Graf, Iowa, population 93, needed money to maintain its main street. So it did what the mayor calls “the common-sense thing.” It asked for a special census, and got it.
Like hundreds of other U.S. counties and cities, Graf contracted with the Census Bureau to have its residents counted between national censuses. As in other towns, the special census raised Graf’s official population count, generating cash for the city’s coffers. So like many other communities, this town is expected to ask for yet another special census.
Graf is by far the smallest community to have a special census between regular “decennial,” or 10-year censuses. Still, Graf’s case illustrates the intimate tie between the census and money. It also shows how important an accurate population count is to communities large and small now that America’s population is growing and shifting faster than ever.
Indeed, the demand has been increasing for special censuses that is, for extraordinary head counts requested and paid for by towns, cities, counties or groups of local communities and then conducted by a small Census Bureau team.
Naperville, a city of 135,000 lying roughly 30 miles west of Chicago, “is now in the middle of suburbia,” says Gary Karafiat, Naperville’s manager of community relations. He says the city had a 53 percent growth rate between 1990 and 2000, and was the fastest growing in the state. It requested and got special censuses in 1992, 1994, 1996 and 1997.
“The amount of extra revenue we get from a special census varies each time. But I know that in 1997, the census cost us $100,000, and it meant that we received $800,000 of added revenue from taxes like the motor-fuel tax that are based on population,” said Mr. Karafiat, who added that the 2000 population figures are already outdated.
Marvin Raines, the U.S. Census Bureau’s associate director for field operations, reports the bureau performed 360 special censuses after the 1980 census and 437 after the 1990 head count. Now, bureau executives are weighing whether to phase out the program.
Tom Bredeweg, the executive director of Iowa’s League of Cities, said, “We’re astounded the Census Bureau would even think of eliminating the special census. Don’t take it away.”
However, Mr. Raines says the demand for the program is so obvious, it’s likely to be continued.
As in the regular census, the count in this instance also is conducted using mailed questionnaires with follow-up visits to persons who don’t respond.
The questions asked in special censuses are generally the same as those on the short census form. They ask for a list of residents in each household and for each occupant’s sex, age and race. Occasionally, questions are added to help a community in planning. This is done, for instance, when a city is debating the need for a light-rail transportation system and when officials want data about residents’ travel patterns.
Graf’s mayor, Howard Tyler, explains that as a result of its special census, Graf qualified for an additional share of state tax rebates and received enough money to fix Graf Road, the main thoroughfare, and repave Graf Court and Lola Lane, the city’s two other thoroughfares. The streets got a fresh layer of gravel plus a dousing with sealant.
“It’s not macadam, but it’s what we call affordable paving around here. And unless we got an accurate population count, we wouldn’t be able to afford that,” he said.
“We’ve got two new homes going up since census 2000. One’s for a married couple with kids, and they’re going to have more.
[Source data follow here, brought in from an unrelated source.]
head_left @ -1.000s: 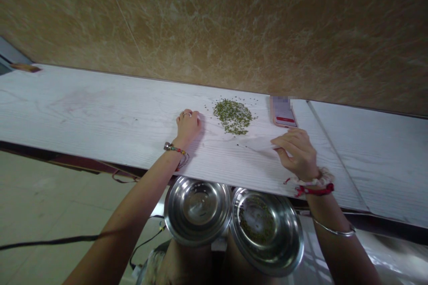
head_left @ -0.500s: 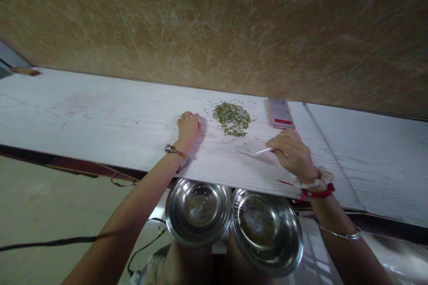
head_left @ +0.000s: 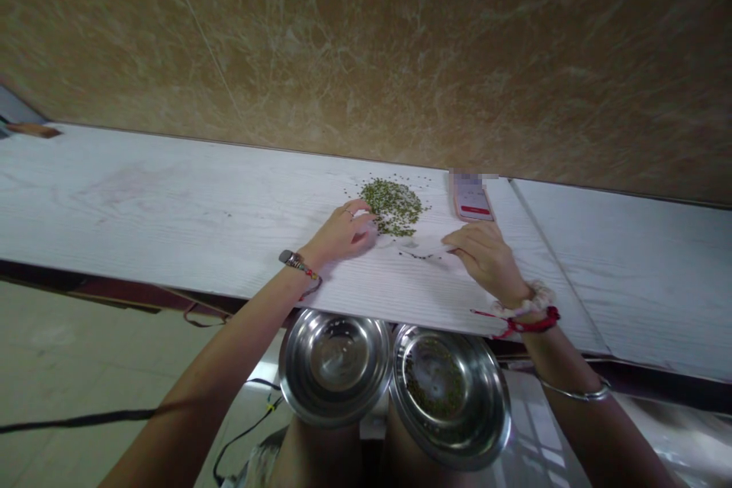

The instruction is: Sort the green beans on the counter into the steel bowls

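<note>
A loose pile of small green seeds that look like mung beans (head_left: 394,206) lies on the white wood-grain tabletop (head_left: 171,206). My left hand (head_left: 346,232) rests at the pile's left edge, fingers curled inward. Something whitish shows between them, too blurred to name. To the right of the pile, my right hand (head_left: 483,255) pinches a white-handled tool (head_left: 438,246) with a flat, translucent blade, blurred and held low over the table. A few dark seeds form a line along the blade's near edge.
Beyond my right hand lies a phone (head_left: 473,197) with its screen lit. Two steel bowls sit below the table edge at my lap: the left bowl (head_left: 294,389) and the right bowl (head_left: 495,396), with green seeds inside. A marbled wall (head_left: 343,53) rises behind the table.
My left hand has moved right, up to the edge of the seed pile. The tool in my right hand has tilted, and a few seeds now lie along its blade.
</note>
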A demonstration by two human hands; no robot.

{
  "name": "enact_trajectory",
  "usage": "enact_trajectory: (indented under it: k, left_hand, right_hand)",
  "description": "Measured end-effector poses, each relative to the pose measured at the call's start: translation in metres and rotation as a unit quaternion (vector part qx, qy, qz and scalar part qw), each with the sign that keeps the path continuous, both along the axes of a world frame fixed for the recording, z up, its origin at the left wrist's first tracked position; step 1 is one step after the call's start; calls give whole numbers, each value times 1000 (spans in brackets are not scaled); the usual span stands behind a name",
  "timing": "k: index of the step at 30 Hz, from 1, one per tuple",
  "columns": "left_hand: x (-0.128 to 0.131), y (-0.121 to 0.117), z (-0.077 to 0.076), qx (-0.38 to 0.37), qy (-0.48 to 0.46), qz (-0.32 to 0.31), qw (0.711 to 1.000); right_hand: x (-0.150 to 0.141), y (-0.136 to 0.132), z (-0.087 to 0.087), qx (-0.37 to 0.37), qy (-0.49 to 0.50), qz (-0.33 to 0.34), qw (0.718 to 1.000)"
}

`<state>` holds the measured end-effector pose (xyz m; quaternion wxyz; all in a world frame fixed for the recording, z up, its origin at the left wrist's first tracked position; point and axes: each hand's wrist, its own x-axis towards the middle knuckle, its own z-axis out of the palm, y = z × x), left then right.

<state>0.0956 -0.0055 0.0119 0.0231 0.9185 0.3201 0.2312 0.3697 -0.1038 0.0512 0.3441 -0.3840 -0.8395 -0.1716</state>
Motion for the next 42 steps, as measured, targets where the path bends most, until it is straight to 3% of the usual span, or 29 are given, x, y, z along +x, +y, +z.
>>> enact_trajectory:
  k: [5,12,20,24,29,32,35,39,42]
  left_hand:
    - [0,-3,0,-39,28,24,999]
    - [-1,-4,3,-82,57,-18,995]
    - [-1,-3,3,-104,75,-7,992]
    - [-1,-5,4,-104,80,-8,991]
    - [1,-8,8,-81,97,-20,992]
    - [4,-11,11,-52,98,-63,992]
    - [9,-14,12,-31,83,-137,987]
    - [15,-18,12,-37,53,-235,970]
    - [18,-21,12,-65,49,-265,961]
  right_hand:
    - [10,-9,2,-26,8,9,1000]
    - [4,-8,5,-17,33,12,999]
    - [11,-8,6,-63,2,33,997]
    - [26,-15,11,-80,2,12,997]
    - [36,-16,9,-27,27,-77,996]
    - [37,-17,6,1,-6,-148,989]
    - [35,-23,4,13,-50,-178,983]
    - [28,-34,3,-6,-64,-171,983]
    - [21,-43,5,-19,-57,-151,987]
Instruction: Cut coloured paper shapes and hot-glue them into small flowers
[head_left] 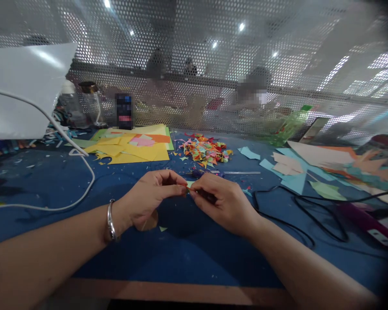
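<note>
Close together over the blue tabletop (187,258), my left hand (151,193) and my right hand (223,200) pinch a tiny orange-red piece of paper (188,188) between their fingertips. Most of the piece is covered by the fingers, so its shape cannot be made out. Just behind the hands lies a screwdriver-like tool (210,173) with a dark handle and a thin pale shaft. A heap of small folded colourful paper pieces (207,150) sits beyond it. Under my left hand a small green scrap (162,229) rests on the table.
Yellow paper sheets (139,153) are stacked at the back left, near a phone (124,111) and a glass bottle (93,103). Blue and peach papers (294,168) spread to the right. Black cable (323,215), a purple power strip (368,224) and white cable (92,172) cross the table.
</note>
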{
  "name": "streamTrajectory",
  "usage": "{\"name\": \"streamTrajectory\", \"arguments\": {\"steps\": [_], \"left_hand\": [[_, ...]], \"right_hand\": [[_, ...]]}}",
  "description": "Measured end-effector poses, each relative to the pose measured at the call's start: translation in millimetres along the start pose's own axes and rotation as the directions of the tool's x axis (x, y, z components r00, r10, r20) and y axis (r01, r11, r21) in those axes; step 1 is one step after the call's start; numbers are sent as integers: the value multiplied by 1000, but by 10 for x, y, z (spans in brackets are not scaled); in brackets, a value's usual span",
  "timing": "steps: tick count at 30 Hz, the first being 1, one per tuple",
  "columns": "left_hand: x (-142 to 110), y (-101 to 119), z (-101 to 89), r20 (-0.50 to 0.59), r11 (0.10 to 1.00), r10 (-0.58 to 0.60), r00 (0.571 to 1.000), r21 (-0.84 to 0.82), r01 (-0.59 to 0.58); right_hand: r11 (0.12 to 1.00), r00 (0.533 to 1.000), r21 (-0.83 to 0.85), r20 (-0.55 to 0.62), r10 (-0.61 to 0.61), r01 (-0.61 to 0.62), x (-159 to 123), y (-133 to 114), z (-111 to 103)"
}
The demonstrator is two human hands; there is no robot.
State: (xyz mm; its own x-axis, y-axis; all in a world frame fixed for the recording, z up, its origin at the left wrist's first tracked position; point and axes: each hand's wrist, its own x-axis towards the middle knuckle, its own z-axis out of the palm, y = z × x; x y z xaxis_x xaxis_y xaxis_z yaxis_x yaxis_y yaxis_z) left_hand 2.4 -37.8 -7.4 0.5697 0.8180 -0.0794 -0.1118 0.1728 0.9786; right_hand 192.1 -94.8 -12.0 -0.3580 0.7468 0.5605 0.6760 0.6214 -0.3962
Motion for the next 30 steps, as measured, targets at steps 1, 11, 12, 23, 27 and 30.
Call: {"name": "streamTrajectory", "arguments": {"steps": [1, 11, 12, 23, 27, 30], "left_hand": [[0, 7, -1, 2, 1000, -5, 1000, -3, 5], [-6, 4, -23, 37, 996, 54, 998, 67, -57], [-2, -4, -29, 37, 993, 73, 997, 93, -76], [17, -1, -53, 48, 887, 236, 971, 397, -236], [6, -14, -44, 72, 876, 242, 968, 413, -249], [-9, -11, -37, 80, 853, 263, 961, 447, -271]], "right_hand": [[1000, 1000, 2, -4, -1, 1, 2, 1, -1], [1000, 1000, -8, 3, 24, -24, -3, 3, -14], [1000, 1000, -10, 9, 28, -28, -4, 0, -15], [998, 996, 0, 59, 60, -60, -9, -22, -20], [997, 996, 12, 51, 73, -74, -14, -22, -17], [994, 993, 33, 56, 102, -104, -16, -22, -21]]}}
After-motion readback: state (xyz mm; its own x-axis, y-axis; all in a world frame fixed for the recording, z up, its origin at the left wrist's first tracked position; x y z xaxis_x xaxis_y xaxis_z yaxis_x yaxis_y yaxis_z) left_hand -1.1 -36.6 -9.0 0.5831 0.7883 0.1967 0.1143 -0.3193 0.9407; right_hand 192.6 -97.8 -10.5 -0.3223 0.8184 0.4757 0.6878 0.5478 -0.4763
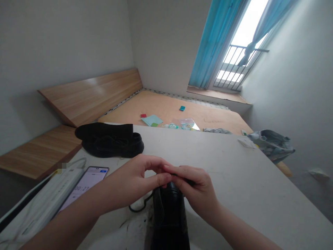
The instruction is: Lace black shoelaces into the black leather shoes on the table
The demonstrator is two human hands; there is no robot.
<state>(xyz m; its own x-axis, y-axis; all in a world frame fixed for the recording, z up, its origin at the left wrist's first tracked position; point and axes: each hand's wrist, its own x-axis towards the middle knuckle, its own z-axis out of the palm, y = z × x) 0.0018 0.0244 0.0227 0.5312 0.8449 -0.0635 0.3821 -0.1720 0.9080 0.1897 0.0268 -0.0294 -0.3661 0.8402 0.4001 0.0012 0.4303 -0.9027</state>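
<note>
A black leather shoe (170, 211) stands on the white table right in front of me, running away from my body. Over its lacing area, my left hand (151, 173) and my right hand (196, 182) meet with fingertips touching. Both pinch at the black shoelace, though most of what lies between the fingers is hidden. A loop of that shoelace (137, 210) hangs out on the shoe's left side onto the table. Something dark shows under the right fingers. Farther left lies another pair of black shoes (111, 144), one resting on the other.
A phone (87, 184) showing a timer and a white power strip (56, 198) lie at left on the table (247, 187). Past the far edge is a bed (166, 100) with small packets. A bag (273, 144) stands at the right edge.
</note>
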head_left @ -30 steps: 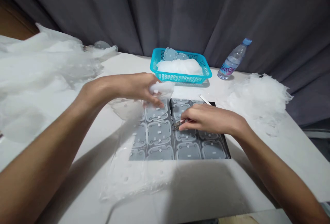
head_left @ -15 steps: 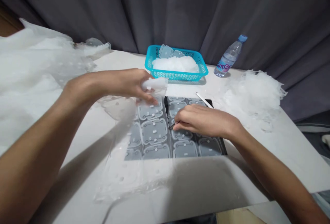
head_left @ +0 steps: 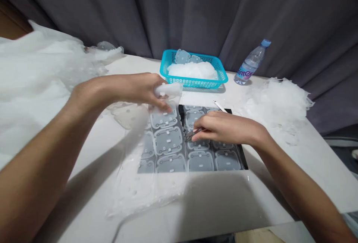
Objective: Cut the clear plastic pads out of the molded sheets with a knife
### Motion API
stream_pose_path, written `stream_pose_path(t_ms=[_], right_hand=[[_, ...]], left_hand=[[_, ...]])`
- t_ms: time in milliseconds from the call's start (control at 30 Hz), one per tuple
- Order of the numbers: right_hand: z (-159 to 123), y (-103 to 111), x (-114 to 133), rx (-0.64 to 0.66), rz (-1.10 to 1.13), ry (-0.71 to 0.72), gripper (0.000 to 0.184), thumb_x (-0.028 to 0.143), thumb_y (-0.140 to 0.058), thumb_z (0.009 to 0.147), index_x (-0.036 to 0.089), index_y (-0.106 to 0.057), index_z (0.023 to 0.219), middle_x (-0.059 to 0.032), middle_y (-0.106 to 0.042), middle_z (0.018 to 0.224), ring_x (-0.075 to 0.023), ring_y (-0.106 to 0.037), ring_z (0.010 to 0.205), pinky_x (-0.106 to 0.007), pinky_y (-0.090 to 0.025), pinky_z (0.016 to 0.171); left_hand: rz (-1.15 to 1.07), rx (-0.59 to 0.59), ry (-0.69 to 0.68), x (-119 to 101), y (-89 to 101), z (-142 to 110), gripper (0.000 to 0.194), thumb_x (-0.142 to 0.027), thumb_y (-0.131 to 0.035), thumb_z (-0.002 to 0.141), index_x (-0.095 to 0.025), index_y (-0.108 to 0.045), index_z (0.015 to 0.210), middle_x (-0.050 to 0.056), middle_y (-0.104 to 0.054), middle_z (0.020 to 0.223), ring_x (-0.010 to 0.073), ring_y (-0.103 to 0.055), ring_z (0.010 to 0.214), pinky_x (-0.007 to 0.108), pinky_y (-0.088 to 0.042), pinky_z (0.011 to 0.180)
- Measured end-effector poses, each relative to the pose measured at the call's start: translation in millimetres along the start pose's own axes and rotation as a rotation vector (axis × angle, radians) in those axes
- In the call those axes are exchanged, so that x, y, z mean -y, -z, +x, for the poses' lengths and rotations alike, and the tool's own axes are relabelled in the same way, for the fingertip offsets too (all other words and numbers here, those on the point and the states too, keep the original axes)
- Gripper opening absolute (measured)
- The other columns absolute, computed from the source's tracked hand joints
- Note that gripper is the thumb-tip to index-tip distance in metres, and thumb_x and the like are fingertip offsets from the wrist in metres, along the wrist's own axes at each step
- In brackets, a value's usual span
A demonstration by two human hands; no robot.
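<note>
A clear soft plastic sheet [head_left: 168, 140], moulded with rows of rounded rectangular pieces, lies over a dark mat [head_left: 244, 158] and spreads onto the table to the left. Its far edge is rolled up in my left hand [head_left: 151, 92], which is closed round it with the thumb below. My right hand [head_left: 215, 127] grips small scissors [head_left: 190, 134]; their metal blades point left at a gap between two columns of pieces. The handles are hidden inside my fingers. Behind my right hand a thin white stick-like tool [head_left: 219, 105] lies on the table.
A turquoise basket [head_left: 192, 83] with translucent pieces stands at the back. Right of it is a water bottle [head_left: 250, 65]. A heap of clear scraps [head_left: 275, 101] lies at the right, and a large pile of plastic sheets [head_left: 41, 71] at the left. A grey curtain hangs behind.
My right hand has tilted and drawn slightly right, so more of the scissor blades shows. My left hand keeps its hold on the sheet. The whole view has shifted a little.
</note>
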State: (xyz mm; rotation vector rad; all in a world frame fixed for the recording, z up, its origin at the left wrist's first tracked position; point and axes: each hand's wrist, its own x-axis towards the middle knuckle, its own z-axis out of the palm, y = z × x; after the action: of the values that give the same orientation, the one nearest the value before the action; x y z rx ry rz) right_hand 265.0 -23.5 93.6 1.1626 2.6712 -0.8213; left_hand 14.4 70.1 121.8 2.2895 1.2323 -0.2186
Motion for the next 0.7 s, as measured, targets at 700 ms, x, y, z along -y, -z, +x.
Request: stream_pose_path(t_ms=[700], right_hand=[[-11,-4,19,0.001,-0.105,0.003,0.029,0.037,-0.053,0.107,0.017,-0.065,0.090,-0.0050,-0.065,0.089,-0.0194,-0.058,0.085,-0.030,-0.035,0.074]], left_hand=[[-0.033,-0.019,-0.046,3,-0.1,1,0.036,-0.049,-0.079,0.080,-0.016,-0.066,0.087,0.000,-0.064,0.058,0.0138,-0.053,0.058,0.027,-0.032,0.056]])
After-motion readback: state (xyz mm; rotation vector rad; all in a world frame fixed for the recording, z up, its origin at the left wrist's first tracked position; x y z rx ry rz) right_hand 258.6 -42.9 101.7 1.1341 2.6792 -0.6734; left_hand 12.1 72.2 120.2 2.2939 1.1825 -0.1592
The other’s for newlyweds. They’ll have kids, too. We’ll need another special census soon,” he added.
So Graf a one-sawmill and soon-to-be 25-home community 10 miles west of Dubuque is aligned with Phoenix and surrounding Maricopa County, Ariz.; Naperville, Ill.; Fayettesville, Ark.; West Des Moines, Iowa; and many other cities in a push to assure that the Census Bureau continues the 20-year-old but seldom-publicized special census program.
The cities’ lobbying follows the census officials’ decision in October not to release a second adjusted set of census numbers that was based on a huge population sample and was expected to compensate for the estimated 3.4 million residents missed on April 1, 2000. Sampling a politically controversial statistical technique involves gathering facts from a representative portion of a group and attributing the findings to the entire group.
If the adjusted numbers had been released, they would have been used to calculate how $185 billion in federal funding will be dispensed to states and by states.
States typically use the official census count when determining what share of returnable taxes each community will be given.
However, there are states, Iowa among them, which refuse to rely on population figures based on sampling which means that cities with known or suspected undercounts wouldn’t have benefited if the Census Bureau’s adjusted numbers had been released.
Such communities, especially those gaining population, face a continually worsening situation: As more people arrive, the city’s share of the state revenues remains pegged for a decade to a mistakenly low count.
The way out of the dilemma is to have a special census conducted without sampling, one that the state will certify. That’s what Graf did.
After the 1990 census, the town was credited with a population of 78 persons. But the city fathers knew that was wrong. They asked for a recount. The number dropped to 66 possibly because errors were found in returned census questionnaires. Then, in 1996, Mr. Tyler asked the council to seek a special census. He personally visited townsfolk and asked them to participate. They did, and the count went to 93, which the state certified.